Sandro Schönborn received a Master of Science in Physics from the University of
Basel in 2008. He studied different optimization methods for chemical structure
prediction and focused on computational physics. Beginning in 2009, he switched
to computer vision and joined the group of Prof. Thomas Vetter, where he studies
image interpretation with generative models. For integrative face image
analysis, he received his PhD in computer science from the University of Basel
in 2013 and now continues his work as a postdoctoral researcher. Sandro
Schönborn also regularly teaches robotics at a local high school.
I am interested in how machines can see and understand images. At a more
specific level, my main area of research lies with generative models of face
images where my daily work revolves around the 3D Morphable Model.

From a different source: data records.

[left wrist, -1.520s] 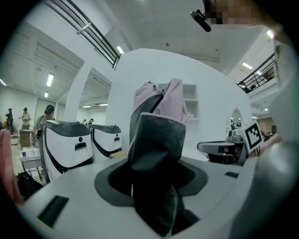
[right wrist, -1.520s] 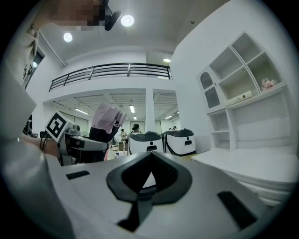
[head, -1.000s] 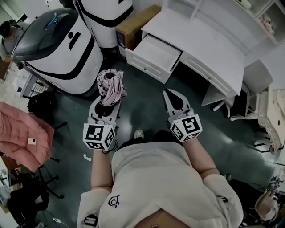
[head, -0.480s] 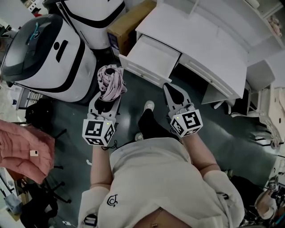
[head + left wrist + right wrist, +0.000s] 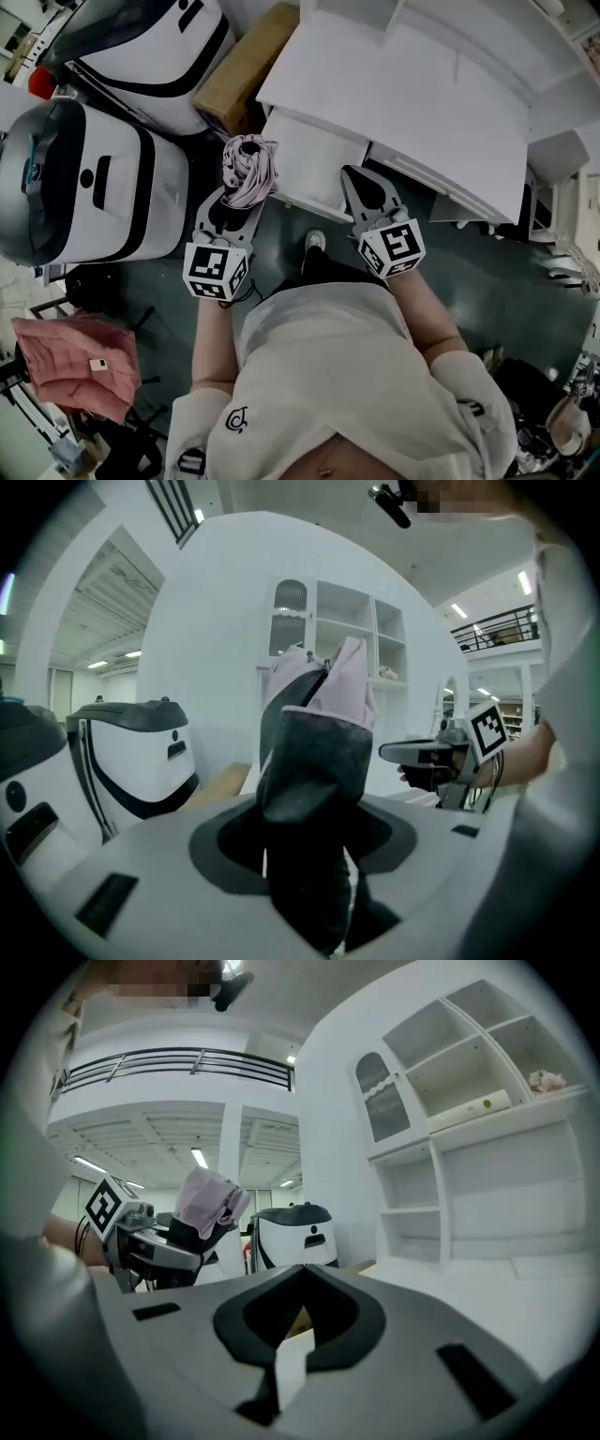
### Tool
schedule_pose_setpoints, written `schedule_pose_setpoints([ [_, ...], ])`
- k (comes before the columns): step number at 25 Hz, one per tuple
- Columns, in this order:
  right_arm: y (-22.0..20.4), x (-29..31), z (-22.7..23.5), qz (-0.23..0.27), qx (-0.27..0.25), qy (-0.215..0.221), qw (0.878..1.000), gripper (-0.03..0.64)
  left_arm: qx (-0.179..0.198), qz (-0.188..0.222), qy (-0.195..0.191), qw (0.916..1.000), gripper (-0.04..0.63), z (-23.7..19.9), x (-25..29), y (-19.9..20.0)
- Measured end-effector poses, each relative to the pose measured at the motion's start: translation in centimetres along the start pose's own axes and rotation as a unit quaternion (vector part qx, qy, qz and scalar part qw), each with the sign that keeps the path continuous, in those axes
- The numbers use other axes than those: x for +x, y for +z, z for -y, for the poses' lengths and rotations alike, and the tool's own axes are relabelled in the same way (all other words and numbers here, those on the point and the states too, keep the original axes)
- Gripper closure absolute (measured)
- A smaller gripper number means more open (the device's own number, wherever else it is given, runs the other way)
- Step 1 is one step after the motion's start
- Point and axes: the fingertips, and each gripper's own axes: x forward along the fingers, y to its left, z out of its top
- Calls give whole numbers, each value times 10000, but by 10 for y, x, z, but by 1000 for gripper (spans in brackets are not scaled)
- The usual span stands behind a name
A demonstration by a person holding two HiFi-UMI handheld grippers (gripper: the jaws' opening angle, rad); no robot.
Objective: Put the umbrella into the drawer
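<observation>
Pink cloth, dark sleeve: the folded umbrella (image 5: 248,167), pinched low on its dark part by my left tongs (image 5: 234,202); the jaws stand part-way apart and press on it from both sides.
How it sits: the bunched pink end pokes out past the jaw tips, which I'd judge lets that end go in first.
Right tongs (image 5: 354,183): jaws pressed together with nothing between them. I reckon I carry them free beside the left pair, ready to steady or push the drawer.
Drawer (image 5: 319,159): white, pulled out and bare inside, at upper centre of the head view; both tongs point at its front.
Where the umbrella is: at the drawer's left front corner in the frame, not yet inside.
Desk (image 5: 422,89): white, upper right; the drawer belongs to it.
Box (image 5: 239,70): brown cardboard, up and left of the drawer, with no print I can read.
Machines (image 5: 89,192): white with black bands, along the left edge.
Writing: only square black-and-white markers on the cubes (image 5: 214,270) and a small mark on my shirt (image 5: 319,375); no legible words.
</observation>
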Motion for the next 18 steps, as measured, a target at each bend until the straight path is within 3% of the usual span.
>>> schedule_pose_setpoints([
  [5, -6, 29, 45, -40, 62, -266, 9996, 611, 155, -259, -494, 9983, 373, -3, 71, -3],
  [9, -14, 36, 71, -130, 165, -589, 9980, 612, 316, -655, -1003, 9923, 373, 0, 117, -17],
  [15, -25, 39, 96, -186, 541, -1152, 9917, 611, 502, -1229, -1782, 9750, 373, 7, 171, -38],
  [18, -31, 33, 108, -193, 688, -1646, 9838, 611, 707, -1541, -2314, 9580, 373, 14, 195, -53],
])
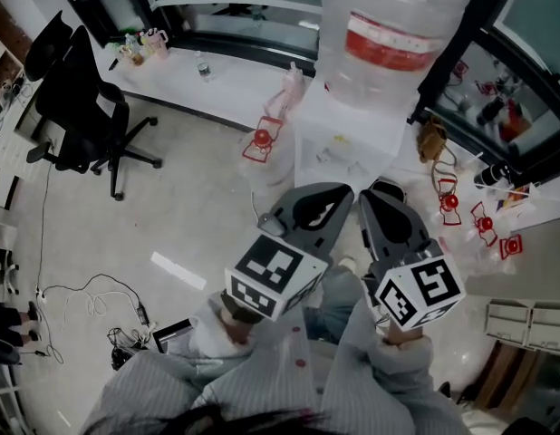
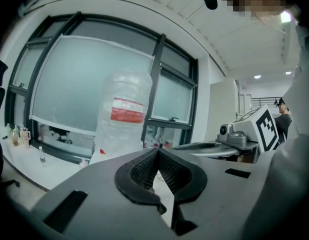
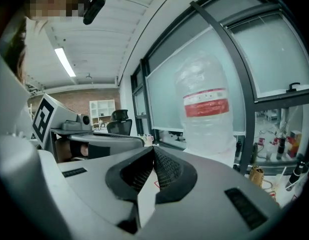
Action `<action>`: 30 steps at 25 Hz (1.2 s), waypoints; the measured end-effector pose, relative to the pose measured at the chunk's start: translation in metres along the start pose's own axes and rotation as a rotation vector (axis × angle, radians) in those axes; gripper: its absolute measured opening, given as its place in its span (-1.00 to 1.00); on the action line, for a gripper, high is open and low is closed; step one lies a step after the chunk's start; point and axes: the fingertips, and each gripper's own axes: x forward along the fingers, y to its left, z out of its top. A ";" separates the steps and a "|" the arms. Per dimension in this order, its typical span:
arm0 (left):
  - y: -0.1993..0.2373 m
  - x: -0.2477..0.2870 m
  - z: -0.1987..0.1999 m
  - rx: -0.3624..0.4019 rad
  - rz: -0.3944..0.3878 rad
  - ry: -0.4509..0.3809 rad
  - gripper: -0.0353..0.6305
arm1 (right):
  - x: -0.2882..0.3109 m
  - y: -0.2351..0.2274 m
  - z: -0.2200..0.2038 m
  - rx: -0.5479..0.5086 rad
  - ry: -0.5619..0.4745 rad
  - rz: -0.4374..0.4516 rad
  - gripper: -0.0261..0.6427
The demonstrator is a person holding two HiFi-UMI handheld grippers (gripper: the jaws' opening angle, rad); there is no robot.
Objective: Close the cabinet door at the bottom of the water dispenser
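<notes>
Cabinet door first: we cannot see it in any view; it should sit low on the front of the water dispenser, beneath the big bottle, hidden under our grippers in the head view. We judge it a light, stiff hinged panel that swings easily and needs no grasp; a push with closed jaws on its free edge, far from the hinge, ought to seat it; a hard shove might rock the top-heavy dispenser. Left gripper: pads together, tips meeting, nothing between them; right gripper: likewise closed and empty; both hover roughly level before the bottle, touching nothing.
</notes>
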 end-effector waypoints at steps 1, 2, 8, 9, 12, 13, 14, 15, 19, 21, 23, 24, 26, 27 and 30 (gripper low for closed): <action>0.001 -0.001 0.000 0.002 0.003 0.000 -0.86 | 0.000 0.001 0.002 -0.004 -0.002 0.001 -0.88; 0.002 -0.002 -0.001 0.003 0.007 0.002 -0.86 | -0.001 0.003 0.003 -0.007 -0.003 0.001 -0.88; 0.004 -0.003 -0.006 -0.003 0.013 0.005 -0.86 | -0.005 0.004 0.002 -0.010 0.001 -0.016 -0.88; 0.004 -0.003 -0.007 -0.005 0.013 0.006 -0.86 | -0.005 0.004 0.001 -0.010 0.004 -0.017 -0.88; 0.005 -0.003 -0.008 -0.004 0.011 0.012 -0.86 | -0.004 0.006 0.000 -0.008 0.009 -0.014 -0.88; 0.005 -0.003 -0.008 -0.003 0.009 0.014 -0.86 | -0.003 0.007 0.000 -0.008 0.009 -0.013 -0.88; 0.005 -0.002 -0.009 -0.001 0.006 0.015 -0.86 | -0.003 0.007 0.000 -0.008 0.010 -0.012 -0.88; 0.004 -0.002 -0.010 -0.001 0.003 0.016 -0.86 | -0.002 0.007 -0.001 -0.008 0.012 -0.012 -0.88; 0.006 -0.001 -0.012 -0.001 0.001 0.016 -0.86 | 0.000 0.007 -0.003 -0.010 0.017 -0.012 -0.88; 0.008 -0.001 -0.012 -0.005 0.002 0.016 -0.86 | 0.002 0.007 -0.003 -0.010 0.019 -0.012 -0.88; 0.010 -0.001 -0.013 -0.011 0.006 0.019 -0.86 | 0.004 0.007 -0.003 -0.009 0.020 -0.008 -0.88; 0.011 -0.001 -0.013 -0.014 0.008 0.022 -0.86 | 0.005 0.008 -0.003 -0.009 0.021 -0.005 -0.88; 0.015 -0.001 -0.013 -0.008 0.011 0.026 -0.86 | 0.006 0.010 -0.003 -0.008 0.023 0.002 -0.88; 0.017 0.000 -0.012 0.002 0.011 0.027 -0.86 | 0.007 0.011 -0.003 -0.009 0.025 0.004 -0.88; 0.022 0.004 -0.007 0.028 -0.004 0.027 -0.86 | 0.008 0.012 -0.003 -0.013 0.029 0.009 -0.88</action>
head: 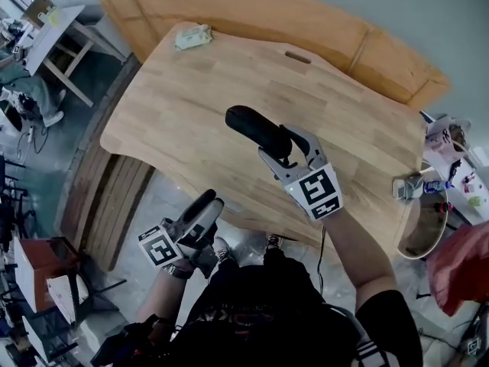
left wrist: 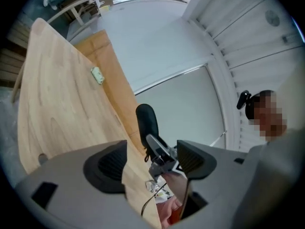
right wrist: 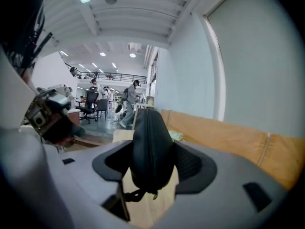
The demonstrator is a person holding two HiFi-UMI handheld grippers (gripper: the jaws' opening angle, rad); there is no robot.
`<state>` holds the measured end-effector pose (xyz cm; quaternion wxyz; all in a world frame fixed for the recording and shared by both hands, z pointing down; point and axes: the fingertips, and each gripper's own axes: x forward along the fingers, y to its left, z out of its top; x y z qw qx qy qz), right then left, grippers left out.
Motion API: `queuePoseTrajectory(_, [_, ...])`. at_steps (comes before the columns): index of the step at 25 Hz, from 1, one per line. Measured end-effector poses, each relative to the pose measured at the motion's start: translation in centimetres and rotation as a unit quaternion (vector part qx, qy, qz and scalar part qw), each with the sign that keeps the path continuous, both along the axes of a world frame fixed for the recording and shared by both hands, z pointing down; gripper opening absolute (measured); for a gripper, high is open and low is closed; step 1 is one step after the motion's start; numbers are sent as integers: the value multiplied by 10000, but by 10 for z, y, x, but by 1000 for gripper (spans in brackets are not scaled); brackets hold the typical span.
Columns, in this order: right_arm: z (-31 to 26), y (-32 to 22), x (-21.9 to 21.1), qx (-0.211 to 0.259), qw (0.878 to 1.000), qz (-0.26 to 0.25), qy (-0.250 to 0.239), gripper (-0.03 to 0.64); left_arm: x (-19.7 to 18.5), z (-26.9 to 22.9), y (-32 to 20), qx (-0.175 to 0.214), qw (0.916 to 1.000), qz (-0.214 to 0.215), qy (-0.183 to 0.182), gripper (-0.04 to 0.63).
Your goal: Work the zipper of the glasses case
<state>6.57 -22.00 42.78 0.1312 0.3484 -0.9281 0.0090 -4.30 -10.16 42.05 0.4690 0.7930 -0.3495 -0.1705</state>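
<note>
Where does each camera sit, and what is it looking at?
Head view: on the person's head, looking down at the wooden table; both arms, left gripper and right gripper show.
Left gripper view: on the left gripper, looking past its open jaws toward the right gripper.
Right gripper view: on the right gripper, looking at the glasses case clamped in its jaws.
Shared: all three show the glasses case.
</note>
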Motion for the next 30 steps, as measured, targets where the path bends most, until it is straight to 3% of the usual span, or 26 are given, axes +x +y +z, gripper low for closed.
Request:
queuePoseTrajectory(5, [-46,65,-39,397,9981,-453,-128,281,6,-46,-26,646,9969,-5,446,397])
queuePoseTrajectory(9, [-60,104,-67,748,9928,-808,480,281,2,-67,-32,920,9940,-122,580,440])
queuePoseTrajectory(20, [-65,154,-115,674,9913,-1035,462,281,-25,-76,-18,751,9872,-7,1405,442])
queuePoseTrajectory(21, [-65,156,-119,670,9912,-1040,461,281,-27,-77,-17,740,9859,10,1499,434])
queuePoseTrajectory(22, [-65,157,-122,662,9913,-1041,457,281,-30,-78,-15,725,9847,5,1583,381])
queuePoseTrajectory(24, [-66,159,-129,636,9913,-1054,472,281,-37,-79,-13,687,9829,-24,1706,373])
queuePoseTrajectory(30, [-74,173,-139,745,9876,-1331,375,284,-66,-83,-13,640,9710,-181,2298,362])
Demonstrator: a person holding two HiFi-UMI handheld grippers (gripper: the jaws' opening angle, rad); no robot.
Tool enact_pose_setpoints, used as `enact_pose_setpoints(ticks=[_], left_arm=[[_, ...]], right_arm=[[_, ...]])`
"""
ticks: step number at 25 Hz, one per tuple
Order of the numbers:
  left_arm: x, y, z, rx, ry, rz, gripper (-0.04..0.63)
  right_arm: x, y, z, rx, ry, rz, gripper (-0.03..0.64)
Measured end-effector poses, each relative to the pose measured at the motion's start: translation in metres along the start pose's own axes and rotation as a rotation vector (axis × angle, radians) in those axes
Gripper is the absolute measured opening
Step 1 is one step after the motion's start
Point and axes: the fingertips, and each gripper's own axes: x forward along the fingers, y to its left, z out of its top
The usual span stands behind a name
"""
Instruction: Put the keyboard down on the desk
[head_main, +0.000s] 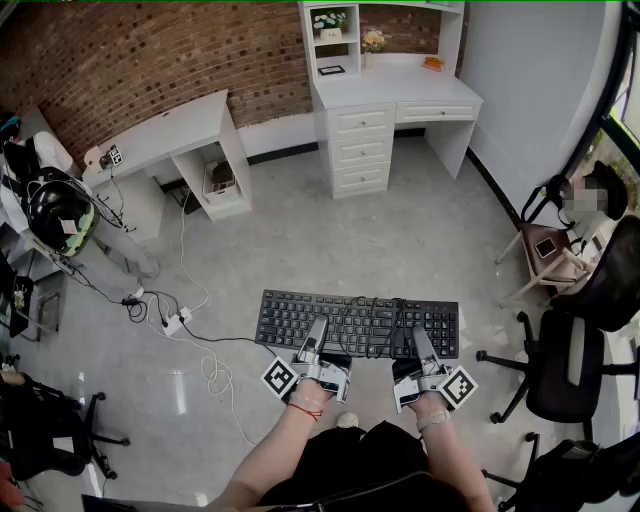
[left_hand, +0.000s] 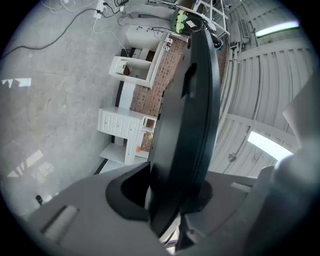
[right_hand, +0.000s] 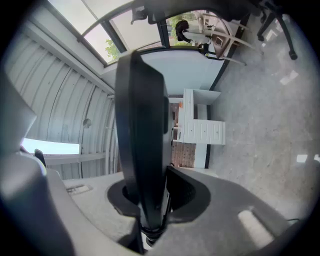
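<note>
The keyboard (head_main: 358, 325) sits in the lower centre of the head view, keys facing up, held above the floor (head_main: 400, 240). The left gripper (head_main: 316, 335) is clamped on the keyboard's near edge left of centre. The right gripper (head_main: 423, 345) is clamped on the same edge toward the right end. In the left gripper view, the keyboard (left_hand: 192, 100) stands edge-on between the closed jaws; the right gripper view shows the keyboard (right_hand: 142, 125) likewise. A black cable (head_main: 377, 322) lies across the keys. The white desk (head_main: 395, 90) stands at the upper centre of the frame, well apart from the keyboard.
</note>
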Motion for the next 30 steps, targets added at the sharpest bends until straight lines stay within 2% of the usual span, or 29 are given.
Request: enact_pose_setpoints(ticks=[3,11,17,25,30], left_arm=[[0.007,-0.005,0.007,-0.004,0.015,-0.027,0.086],[0.012,0.0,0.013,-0.015,0.01,-0.015,0.086],[0.035,0.011,0.015,-0.024,0.011,-0.011,0.086],[0.103,0.029,0.032,-0.015,0.003,0.014,0.086],[0.155,0.033,0.04,-0.017,-0.001,0.002,0.086]], right_arm=[[0.009,-0.001,-0.006,0.01,-0.006,0.0,0.071],[0.016,-0.006,-0.006,0.003,0.0,-0.012,0.071],[0.035,-0.018,0.007,0.013,-0.005,-0.02,0.071],[0.098,-0.037,0.038,0.035,-0.006,-0.018,0.071],[0.145,-0.042,0.062,0.048,0.007,-0.018,0.071]])
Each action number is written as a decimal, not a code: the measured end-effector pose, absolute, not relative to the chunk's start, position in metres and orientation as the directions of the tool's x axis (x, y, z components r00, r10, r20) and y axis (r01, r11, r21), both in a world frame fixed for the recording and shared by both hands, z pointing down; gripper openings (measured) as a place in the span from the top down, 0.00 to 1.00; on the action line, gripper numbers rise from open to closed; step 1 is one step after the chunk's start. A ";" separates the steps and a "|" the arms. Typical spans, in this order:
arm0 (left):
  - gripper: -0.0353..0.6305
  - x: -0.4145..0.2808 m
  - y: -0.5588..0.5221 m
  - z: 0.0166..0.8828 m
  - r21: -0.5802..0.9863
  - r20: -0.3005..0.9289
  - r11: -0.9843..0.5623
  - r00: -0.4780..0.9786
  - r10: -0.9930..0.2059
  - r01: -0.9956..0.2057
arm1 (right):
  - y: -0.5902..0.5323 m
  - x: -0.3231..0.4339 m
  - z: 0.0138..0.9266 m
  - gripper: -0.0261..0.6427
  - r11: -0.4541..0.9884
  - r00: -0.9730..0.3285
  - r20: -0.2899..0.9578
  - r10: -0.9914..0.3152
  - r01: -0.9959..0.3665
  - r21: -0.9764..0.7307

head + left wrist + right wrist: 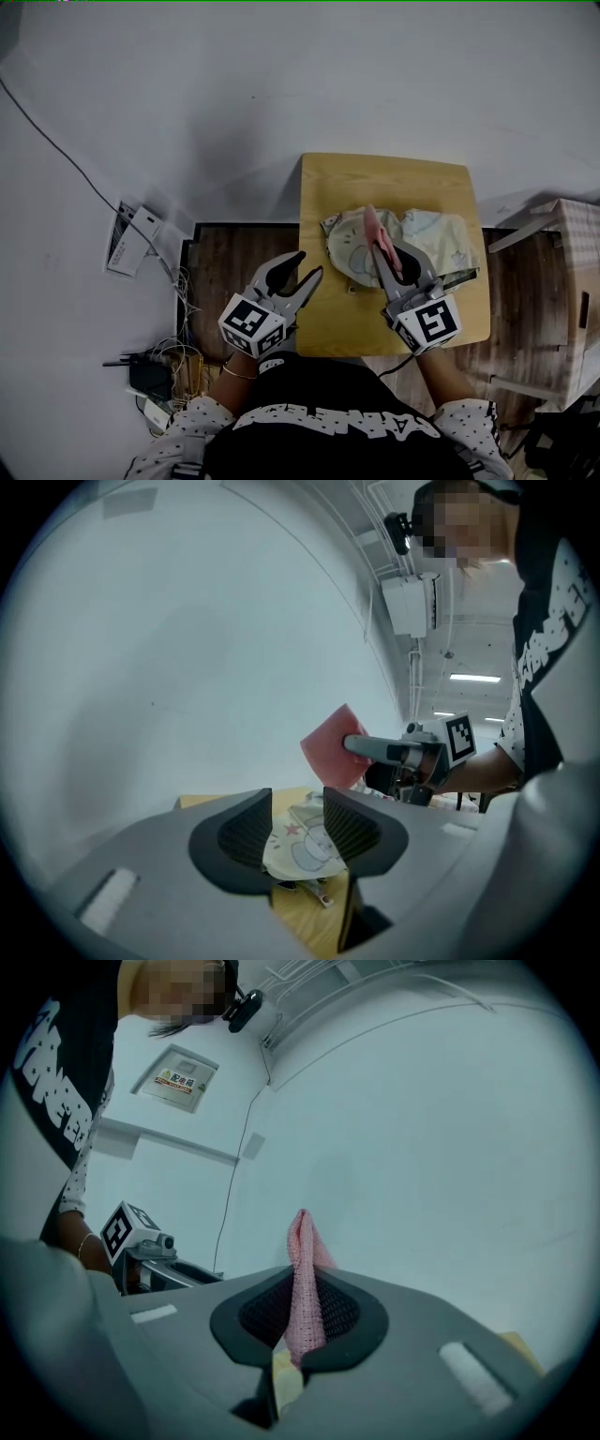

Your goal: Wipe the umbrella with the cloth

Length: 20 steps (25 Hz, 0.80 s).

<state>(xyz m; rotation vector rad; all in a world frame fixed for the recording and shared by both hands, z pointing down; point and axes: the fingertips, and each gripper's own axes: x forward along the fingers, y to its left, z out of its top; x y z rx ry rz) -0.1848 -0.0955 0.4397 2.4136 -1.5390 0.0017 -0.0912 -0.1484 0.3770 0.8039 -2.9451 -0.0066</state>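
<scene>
While the right gripper [386,255] is pinching the pink cloth [377,232] tight between its jaws, the cloth is sticking up past the tips like a little flag. It's hanging over the middle of the table [375,178], right above the umbrella [441,239], but I can't tell if the cloth is actually touching it. The umbrella is lying folded and kinda crumpled across the table's middle, reaching toward the right edge, with its pale cartoon-print fabric facing up.

The left gripper [309,262] is sitting at the table's left edge with its jaws spread wide, gripping nothing. In its own view the umbrella is showing through the gap, but it's further off and the pads aren't on it. Both grippers are pointing away from the person, roughly side by side.
</scene>
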 end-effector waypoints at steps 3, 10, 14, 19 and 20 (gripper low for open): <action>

I mainly study how to use and adapt the model to interpret, manipulate and
synthesize face images. During my PhD studies, my main focus lied on
integrative model fitting methods. The methods integrate useful but unreliable
low-level image information, contrary to standard top-down model fitting
methods. During this work, I developed a strong interest in Data-Driven Markov
Chain Monte Carlo Methods as a formalization of a propose-and-verify strategy.
Such a concept offers a powerful way to deal with unreliable data by splitting
the model fitting process into a "proposal" and a "verification" stage.
I am also interested in quantitative analysis of face perception and the
associated manipulation of face images. Using a statistical and generative
model, it becomes possible to change face images to appear differently to human
observers, for example more trustworthy.